As the proteins HRNPM and SLC1A5 are associated with the cell cycle regulators p21 or p27, the apoptosis regulators PTEN and PUMA, and the VEGF-R2 it is concluded that both proteins have role in the pathogenesis of ovarian cancer. In patients with non-serous ovarian cancer SLC1A5 protects from recurrent disease, presumably by means of biological mechanisms that are unrelated to cytotoxic drug sensitivity.
评估核不均一核糖核蛋白M型(HNRPM)和溶质载体1A5(SLC1A5)在国际妇产科联盟(FIGO)I-II期上皮性卵巢癌中的预后作用。
设计一项回顾性队列研究,以调查131例FIGO I-II期上皮性卵巢癌患者中HNRPM和SLC1A5的预后作用及其与临床病理特征的相关性。构建组织芯片并通过免疫组织化学(IHC)评估蛋白水平。
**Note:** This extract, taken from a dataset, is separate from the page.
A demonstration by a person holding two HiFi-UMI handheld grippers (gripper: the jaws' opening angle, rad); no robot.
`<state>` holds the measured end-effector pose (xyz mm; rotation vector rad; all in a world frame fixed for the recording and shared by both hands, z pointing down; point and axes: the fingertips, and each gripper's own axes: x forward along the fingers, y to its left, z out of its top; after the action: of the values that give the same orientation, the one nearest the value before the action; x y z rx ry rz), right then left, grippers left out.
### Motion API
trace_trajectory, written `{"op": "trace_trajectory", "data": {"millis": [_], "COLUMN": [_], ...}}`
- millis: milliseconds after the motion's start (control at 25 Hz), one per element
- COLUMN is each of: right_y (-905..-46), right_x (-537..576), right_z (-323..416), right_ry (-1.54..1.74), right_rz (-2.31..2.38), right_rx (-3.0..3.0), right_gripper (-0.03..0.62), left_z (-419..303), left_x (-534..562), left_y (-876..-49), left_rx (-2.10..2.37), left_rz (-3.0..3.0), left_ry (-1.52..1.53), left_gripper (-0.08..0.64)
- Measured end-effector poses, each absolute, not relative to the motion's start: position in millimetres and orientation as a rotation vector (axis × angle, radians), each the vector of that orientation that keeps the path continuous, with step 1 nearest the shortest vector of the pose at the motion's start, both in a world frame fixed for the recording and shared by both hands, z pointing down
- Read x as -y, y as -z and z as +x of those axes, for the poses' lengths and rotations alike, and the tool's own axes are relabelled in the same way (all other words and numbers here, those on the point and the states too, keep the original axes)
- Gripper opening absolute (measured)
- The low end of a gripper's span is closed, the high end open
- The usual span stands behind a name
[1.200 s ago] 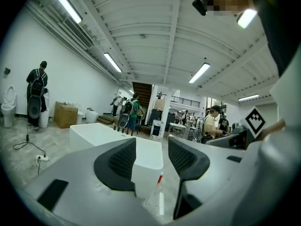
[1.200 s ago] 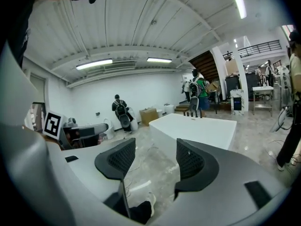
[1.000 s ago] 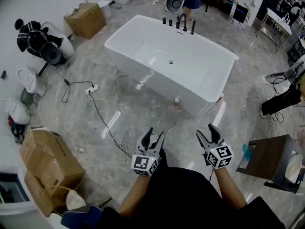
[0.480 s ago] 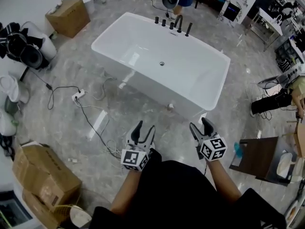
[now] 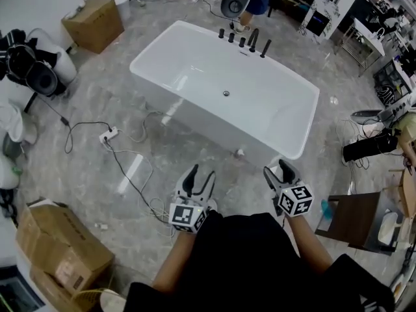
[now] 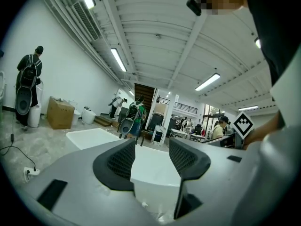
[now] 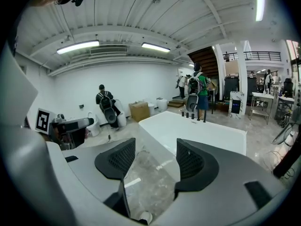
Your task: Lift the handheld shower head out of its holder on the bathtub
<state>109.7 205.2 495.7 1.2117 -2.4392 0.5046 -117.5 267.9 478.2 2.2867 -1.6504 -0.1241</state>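
1. Left gripper (image 5: 199,174): released. In the left gripper view its jaws stand apart with nothing between them, only the white bathtub (image 5: 224,93) seen beyond the gap.
2. Right gripper (image 5: 277,171): released. In the right gripper view its jaws are likewise apart and empty, with marbled floor (image 5: 162,155) and the tub's near corner showing through.
3. Both grippers are held low in front of the person, at about 6 o'clock from the tub and well apart from it.
4. A row of black fittings (image 5: 244,39) stands on the tub's far rim at 12 o'clock. The slim upright at the row's right end reads as the handheld shower head (image 5: 264,48), seated in its holder; it is too small to confirm finer detail.
5. A power strip (image 5: 108,135) with trailing cable lies on the floor at 9 o'clock of the tub.
6. A cardboard box (image 5: 94,21) sits at 10 o'clock.
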Motion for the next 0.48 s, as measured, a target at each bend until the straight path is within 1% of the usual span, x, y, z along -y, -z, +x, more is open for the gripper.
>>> {"op": "trace_trajectory", "data": {"millis": [240, 480], "right_y": [-497.3, -490.6], "right_x": [-202.2, -173.6], "right_z": [96.0, 77.1], "right_ry": [-0.490, -0.467], "right_rz": [1.156, 1.166], "right_rx": [2.420, 2.412], "right_gripper": [0.241, 0.241], "left_z": [-135.9, -152.5], "left_x": [-265.1, -246.7], "left_y": [-484.5, -474.2], "left_rx": [1.657, 1.715], "left_rz": [2.271, 2.245], "left_ry": [0.150, 0.226], "left_gripper": [0.207, 0.207]}}
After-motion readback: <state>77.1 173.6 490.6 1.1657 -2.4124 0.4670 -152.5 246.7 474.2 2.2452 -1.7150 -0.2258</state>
HRNPM阳性状态与PUMA阳性染色(P = 0.04)、PUMA和p21共染色(P = 0.005)以及VEGF-R2阳性染色(P = 0.003)相关。SLC1A5阳性染色与p27阳性染色(P = 0.030)、PUMA阳性染色(P = 0.039)、PUMA和p27共染色以及VEGF-R2阳性染色(P = 0.039)相关。在非浆液性肿瘤(n = 72)中,SLC1A5阳性与疾病复发相关(P = 0.01)。在多变量逻辑回归分析中,FIGO分期(OR = 12.4)、肿瘤分级(OR = 5.1)和SLC1A5阳性(OR = 0.1)是疾病复发的独立预测因素。SLC1A5阳性非浆液性肿瘤女性的无病生存期(DFS)为92%,而SLC1A5阴性非浆液性肿瘤患者为66%(对数秩检验= 15.343;P = 0.008)。以DFS为终点的Cox分析中,FIGO分期(HR = 4.5)和SLC1A5状态(HR = 0.3)是预后因素。
由于蛋白HRNPM和SLC1A5与细胞周期调节因子p21或p27、凋亡调节因子PTEN和PUMA以及VEGF-R2相关,得出这两种蛋白在卵巢癌发病机制中均起作用的结论。在非浆液性卵巢癌患者中,SLC1A5可预防疾病复发,可能是通过与细胞毒性药物敏感性无关的生物学机制实现的。